If the `ext-auth` service returns response headers of `x-auth-version: 1.0` and `x-auth-failed: true`, they will be passed to the client.

```
HTTP/1.1 403 Forbidden
x-auth-version: 1.0
x-auth-failed: true
date: Tue, 16 Jul 2024 00:19:41 GMT
server: istio-envoy
content-length: 0
```

When the `ext-auth` service is inaccessible or the status code is 5xx, the client request will be rejected with the status code configured in `status_on_error`.

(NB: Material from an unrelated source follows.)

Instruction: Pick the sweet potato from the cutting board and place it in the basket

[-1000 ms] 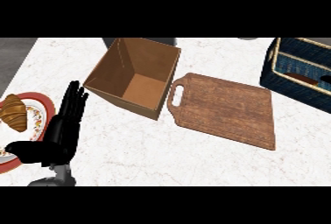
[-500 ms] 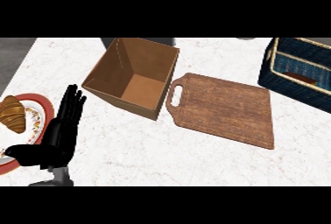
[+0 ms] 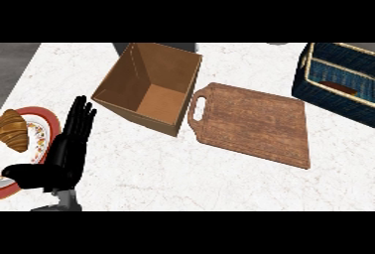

When the `ext-auth` service returns other HTTP status codes, the client request will be rejected with the returned status code. If `allowed_client_headers` is configured, the response headers with corresponding matching items will be added to the client's response.

#### Example 2

Configuration of the `ext-auth` plugin:

```yaml
http_service:
  authorization_request:
    allowed_headers:
      - exact: x-auth-version
    headers_to_add:
      x-envoy-header: true
  authorization_response:
    allowed_upstream_headers:
      - exact: x-user-id
      - exact: x-auth-version
  endpoint_mode: forward_auth
  endpoint:
    service_name: ext-auth.backend.svc.cluster.local
    service_host: my-domain.local
    service_port: 8090
    path: /auth
    request_method: POST
  timeout: 1000
```

When using the following request to the gateway after enabling the `ext-auth` plugin:

```shell
curl -i http://localhost:8082/users?apikey=9a342114-ba8a-11ec-b1bf-00163e1250b5 -X GET -H "foo: bar" -H "Authorization: xxx" -H "X-Auth-Version: 1.0" -H "Host: foo.bar.com"
```

The `ext-auth` service will receive the following authorization request:

```
POST /auth HTTP/1.1
Host: my-domain.local
Authorization: xxx
X-Forwarded-Proto: HTTP
X-Forwarded-Host: foo.bar.com
X-Forwarded-Uri: /users?apikey=9a342114-ba8a-11ec-b1bf-00163e1250b5
X-Forwarded-Method: GET
X-Auth-Version: 1.0
x-envoy-header: true
Content-Length: 0
```

If the response headers returned by the `ext-auth` service contain `x-user-id` and `x-auth-version`, these two headers will be included in the request when the gateway calls the upstream.